### What you will do
Copy exactly the lines of the material below that run from the one containing "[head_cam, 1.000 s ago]" through the one containing "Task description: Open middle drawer". Copy no other lines.

########

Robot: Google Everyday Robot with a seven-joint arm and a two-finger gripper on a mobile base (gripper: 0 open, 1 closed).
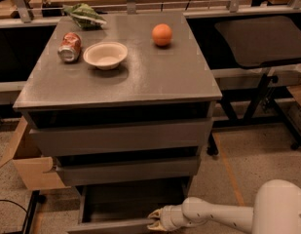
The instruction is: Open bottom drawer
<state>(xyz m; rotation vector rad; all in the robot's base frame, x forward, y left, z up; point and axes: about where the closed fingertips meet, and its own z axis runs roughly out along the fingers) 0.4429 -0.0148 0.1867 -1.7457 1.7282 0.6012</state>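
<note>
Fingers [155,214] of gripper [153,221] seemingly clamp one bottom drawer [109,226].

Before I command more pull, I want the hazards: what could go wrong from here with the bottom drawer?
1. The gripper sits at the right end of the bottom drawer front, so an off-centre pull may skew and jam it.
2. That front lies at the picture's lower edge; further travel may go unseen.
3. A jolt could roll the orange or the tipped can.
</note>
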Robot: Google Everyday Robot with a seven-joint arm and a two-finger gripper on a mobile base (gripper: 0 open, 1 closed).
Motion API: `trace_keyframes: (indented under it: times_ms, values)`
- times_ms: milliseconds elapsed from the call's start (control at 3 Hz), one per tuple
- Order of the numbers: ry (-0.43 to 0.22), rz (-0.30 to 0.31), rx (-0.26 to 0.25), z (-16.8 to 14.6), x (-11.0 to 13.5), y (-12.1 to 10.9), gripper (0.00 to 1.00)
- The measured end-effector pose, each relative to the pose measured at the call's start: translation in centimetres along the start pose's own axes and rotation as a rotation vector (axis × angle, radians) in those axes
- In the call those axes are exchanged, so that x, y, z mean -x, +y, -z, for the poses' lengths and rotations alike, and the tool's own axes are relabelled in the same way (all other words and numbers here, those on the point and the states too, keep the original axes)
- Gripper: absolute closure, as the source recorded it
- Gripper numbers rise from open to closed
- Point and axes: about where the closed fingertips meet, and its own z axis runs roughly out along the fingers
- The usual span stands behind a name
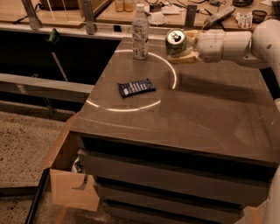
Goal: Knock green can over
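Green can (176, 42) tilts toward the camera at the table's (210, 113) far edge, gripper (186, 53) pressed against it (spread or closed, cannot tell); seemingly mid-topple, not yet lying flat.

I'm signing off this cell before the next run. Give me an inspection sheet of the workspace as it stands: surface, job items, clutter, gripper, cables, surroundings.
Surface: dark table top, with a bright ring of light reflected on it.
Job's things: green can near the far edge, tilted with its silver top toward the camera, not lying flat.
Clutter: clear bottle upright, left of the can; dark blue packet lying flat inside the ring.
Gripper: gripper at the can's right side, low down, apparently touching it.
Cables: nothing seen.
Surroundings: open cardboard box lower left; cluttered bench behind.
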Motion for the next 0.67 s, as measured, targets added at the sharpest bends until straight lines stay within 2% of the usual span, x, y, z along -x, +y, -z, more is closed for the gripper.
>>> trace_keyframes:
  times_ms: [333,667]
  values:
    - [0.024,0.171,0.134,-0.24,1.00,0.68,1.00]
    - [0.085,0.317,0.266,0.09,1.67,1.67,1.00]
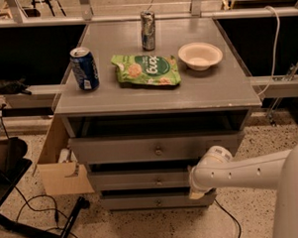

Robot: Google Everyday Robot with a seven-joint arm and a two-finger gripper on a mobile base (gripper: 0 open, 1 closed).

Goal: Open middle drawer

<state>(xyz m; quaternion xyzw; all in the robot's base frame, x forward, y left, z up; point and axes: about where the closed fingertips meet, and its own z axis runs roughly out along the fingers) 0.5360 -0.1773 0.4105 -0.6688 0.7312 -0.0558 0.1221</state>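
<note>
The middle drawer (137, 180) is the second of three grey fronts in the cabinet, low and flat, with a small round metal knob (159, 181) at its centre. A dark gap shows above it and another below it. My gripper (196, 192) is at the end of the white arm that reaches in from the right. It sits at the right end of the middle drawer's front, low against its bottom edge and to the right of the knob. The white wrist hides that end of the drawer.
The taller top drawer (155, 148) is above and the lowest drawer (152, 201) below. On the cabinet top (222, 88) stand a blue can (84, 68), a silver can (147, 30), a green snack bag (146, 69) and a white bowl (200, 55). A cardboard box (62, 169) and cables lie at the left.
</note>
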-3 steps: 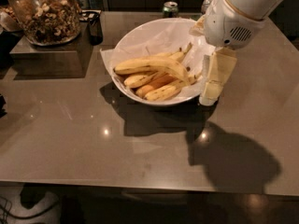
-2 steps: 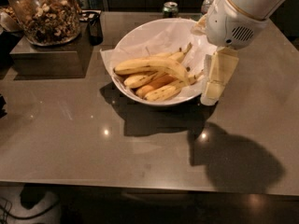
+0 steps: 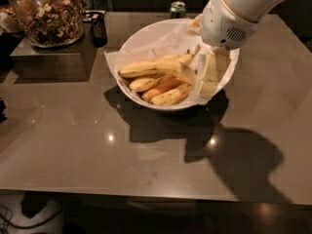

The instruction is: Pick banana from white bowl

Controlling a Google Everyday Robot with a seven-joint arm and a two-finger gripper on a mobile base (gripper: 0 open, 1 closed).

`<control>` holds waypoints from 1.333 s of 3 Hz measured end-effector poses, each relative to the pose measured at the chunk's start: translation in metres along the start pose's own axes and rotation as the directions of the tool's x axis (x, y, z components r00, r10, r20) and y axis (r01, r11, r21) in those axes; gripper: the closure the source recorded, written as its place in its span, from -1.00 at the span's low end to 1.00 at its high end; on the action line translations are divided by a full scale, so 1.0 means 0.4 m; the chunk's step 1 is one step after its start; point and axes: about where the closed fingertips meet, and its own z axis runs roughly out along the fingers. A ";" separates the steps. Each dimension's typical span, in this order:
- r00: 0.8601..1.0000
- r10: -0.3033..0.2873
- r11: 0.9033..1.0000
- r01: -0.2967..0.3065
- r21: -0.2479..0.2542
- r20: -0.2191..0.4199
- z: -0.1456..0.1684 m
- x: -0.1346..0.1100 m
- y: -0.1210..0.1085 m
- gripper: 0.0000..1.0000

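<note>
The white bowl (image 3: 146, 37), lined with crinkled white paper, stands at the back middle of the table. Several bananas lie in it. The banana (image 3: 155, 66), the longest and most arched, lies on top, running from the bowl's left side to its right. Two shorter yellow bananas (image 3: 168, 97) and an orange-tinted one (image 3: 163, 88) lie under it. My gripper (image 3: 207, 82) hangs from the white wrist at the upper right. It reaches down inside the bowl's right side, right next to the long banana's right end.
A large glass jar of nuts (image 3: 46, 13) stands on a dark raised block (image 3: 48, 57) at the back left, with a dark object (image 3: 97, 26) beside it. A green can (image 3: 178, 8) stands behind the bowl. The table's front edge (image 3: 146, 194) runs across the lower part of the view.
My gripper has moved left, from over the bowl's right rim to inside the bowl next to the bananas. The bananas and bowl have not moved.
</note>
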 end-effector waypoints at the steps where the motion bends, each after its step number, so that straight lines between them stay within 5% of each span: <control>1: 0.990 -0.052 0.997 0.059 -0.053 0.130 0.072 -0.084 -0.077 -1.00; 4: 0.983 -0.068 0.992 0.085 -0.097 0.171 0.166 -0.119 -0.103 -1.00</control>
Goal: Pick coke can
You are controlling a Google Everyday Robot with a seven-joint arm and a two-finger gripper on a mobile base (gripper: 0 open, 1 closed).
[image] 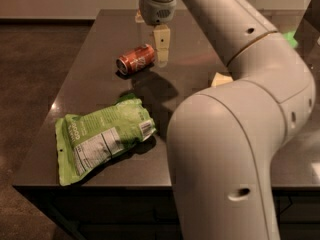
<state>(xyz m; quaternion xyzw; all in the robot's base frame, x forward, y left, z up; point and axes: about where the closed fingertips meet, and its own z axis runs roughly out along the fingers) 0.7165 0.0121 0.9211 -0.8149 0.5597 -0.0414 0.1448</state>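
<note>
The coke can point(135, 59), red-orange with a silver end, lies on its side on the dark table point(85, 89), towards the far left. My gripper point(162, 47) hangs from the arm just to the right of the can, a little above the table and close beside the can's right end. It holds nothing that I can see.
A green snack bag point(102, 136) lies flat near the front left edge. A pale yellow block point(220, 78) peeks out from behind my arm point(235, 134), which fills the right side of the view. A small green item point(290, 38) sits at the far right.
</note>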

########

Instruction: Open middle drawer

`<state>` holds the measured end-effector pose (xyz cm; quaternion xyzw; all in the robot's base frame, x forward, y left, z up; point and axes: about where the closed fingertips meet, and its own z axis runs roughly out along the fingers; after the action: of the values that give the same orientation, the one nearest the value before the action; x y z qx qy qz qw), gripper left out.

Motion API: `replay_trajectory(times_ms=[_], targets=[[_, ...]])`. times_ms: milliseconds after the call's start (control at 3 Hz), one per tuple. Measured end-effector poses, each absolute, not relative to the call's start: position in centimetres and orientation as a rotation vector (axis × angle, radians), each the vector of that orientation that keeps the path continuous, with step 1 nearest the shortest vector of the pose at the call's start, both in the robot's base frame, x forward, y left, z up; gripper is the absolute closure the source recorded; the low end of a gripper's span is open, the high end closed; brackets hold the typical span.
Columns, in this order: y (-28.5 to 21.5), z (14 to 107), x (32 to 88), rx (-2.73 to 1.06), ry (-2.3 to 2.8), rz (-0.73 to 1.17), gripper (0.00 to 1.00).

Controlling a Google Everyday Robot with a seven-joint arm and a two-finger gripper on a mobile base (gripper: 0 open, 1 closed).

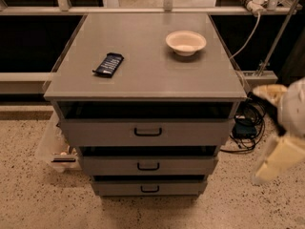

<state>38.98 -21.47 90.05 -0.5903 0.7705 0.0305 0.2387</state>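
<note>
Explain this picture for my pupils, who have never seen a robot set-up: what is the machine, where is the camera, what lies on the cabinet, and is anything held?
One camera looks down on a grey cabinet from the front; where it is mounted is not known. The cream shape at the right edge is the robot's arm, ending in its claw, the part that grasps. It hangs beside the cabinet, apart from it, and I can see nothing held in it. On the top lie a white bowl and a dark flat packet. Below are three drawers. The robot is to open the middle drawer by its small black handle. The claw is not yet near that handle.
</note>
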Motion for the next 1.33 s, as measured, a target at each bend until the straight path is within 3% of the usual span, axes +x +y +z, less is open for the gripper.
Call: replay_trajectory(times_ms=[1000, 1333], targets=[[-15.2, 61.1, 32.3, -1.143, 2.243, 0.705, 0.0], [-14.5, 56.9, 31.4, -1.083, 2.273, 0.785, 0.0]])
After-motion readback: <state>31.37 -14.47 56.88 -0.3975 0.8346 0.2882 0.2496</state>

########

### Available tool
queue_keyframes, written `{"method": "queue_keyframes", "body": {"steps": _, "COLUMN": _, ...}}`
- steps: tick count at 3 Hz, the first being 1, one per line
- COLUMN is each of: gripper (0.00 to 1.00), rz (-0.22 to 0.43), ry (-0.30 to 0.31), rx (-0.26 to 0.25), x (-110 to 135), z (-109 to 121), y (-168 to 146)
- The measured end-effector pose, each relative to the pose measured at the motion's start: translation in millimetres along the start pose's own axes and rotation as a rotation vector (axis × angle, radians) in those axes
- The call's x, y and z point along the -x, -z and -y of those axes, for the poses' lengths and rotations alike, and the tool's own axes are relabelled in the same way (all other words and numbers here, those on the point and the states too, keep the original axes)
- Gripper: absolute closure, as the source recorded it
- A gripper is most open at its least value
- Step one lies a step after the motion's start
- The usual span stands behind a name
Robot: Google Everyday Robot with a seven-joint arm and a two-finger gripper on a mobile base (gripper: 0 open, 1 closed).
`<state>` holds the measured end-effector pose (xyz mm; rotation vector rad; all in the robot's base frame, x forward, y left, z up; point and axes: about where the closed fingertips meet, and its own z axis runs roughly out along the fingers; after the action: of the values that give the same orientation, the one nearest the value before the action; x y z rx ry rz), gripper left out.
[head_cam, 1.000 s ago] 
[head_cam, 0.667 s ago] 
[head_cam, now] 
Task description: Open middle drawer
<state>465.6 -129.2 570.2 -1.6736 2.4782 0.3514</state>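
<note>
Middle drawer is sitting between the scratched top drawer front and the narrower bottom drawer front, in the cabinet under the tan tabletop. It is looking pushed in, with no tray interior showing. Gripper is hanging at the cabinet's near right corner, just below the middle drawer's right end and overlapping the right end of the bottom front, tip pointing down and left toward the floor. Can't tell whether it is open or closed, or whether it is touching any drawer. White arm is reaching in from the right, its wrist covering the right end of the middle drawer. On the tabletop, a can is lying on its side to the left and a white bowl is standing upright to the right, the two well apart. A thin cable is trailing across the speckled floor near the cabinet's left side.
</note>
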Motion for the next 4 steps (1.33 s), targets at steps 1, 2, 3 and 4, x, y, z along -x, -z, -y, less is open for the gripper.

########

### Exercise result
[head_cam, 1.000 s ago] 
[head_cam, 0.667 s ago] 
[head_cam, now] 
Task description: Open middle drawer

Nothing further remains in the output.